Publié par Florence Santrot | Mis à jour le
Après cinq mois de détention au Groenland, Paul Watson, figure iconique de la défense des océans, retrouve la liberté. Une victoire contre l’extradition vers le Japon, mais surtout un épisode qui a remis la chasse à la baleine au cœur du débat mondial.
“C‘est bon d‘être dehors après cinq mois et de pouvoir rentrer à la maison pour Noël.” Les premiers mots de Paul Watson claquent dans une vidéo postée par la fondation qui porte son nom. Ce mardi 17 décembre, face au vent glacé du Groenland, où il était détenu depuis le 21 juillet dernier, le militant américano-canadien salue la fin de sa captivité. Sur son visage, on lit plus que jamais toute cette détermination qui fait sa renommée depuis plus de quarante ans.

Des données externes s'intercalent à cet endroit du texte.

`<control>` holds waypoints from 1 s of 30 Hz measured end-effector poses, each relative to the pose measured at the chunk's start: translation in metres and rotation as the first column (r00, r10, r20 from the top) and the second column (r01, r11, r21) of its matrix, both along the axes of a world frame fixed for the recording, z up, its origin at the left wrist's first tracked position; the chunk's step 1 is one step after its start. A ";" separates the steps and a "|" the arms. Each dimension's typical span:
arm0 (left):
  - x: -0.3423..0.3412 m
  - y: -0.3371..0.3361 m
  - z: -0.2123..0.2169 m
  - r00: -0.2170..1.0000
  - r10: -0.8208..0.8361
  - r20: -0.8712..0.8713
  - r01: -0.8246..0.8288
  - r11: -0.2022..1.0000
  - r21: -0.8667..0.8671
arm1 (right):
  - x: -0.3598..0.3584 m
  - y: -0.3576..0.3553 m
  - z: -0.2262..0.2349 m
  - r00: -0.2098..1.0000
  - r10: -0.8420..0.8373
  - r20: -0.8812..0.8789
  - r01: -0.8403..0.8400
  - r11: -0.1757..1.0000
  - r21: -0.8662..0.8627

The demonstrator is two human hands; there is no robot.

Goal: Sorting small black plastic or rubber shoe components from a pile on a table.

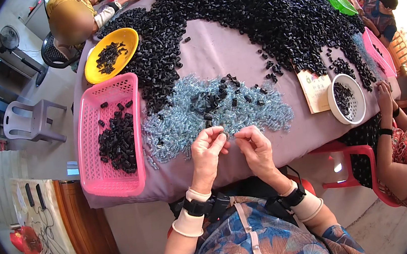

Le Danemark, pays souverain en matière judiciaire sur ce territoire autonome du Groenland, a tranché après 149 jours de détention pour l’homme de 74 ans. L’extradition demandée par le Japon est rejetée. Une décision à forte portée symbolique. Car il ne s’agit pas seulement d’une bataille légale mais d’un affrontement global entre deux visions du monde : celle d’une protection radicale des océans et celle d’une industrie baleinière qui persiste à se prétendre scientifique.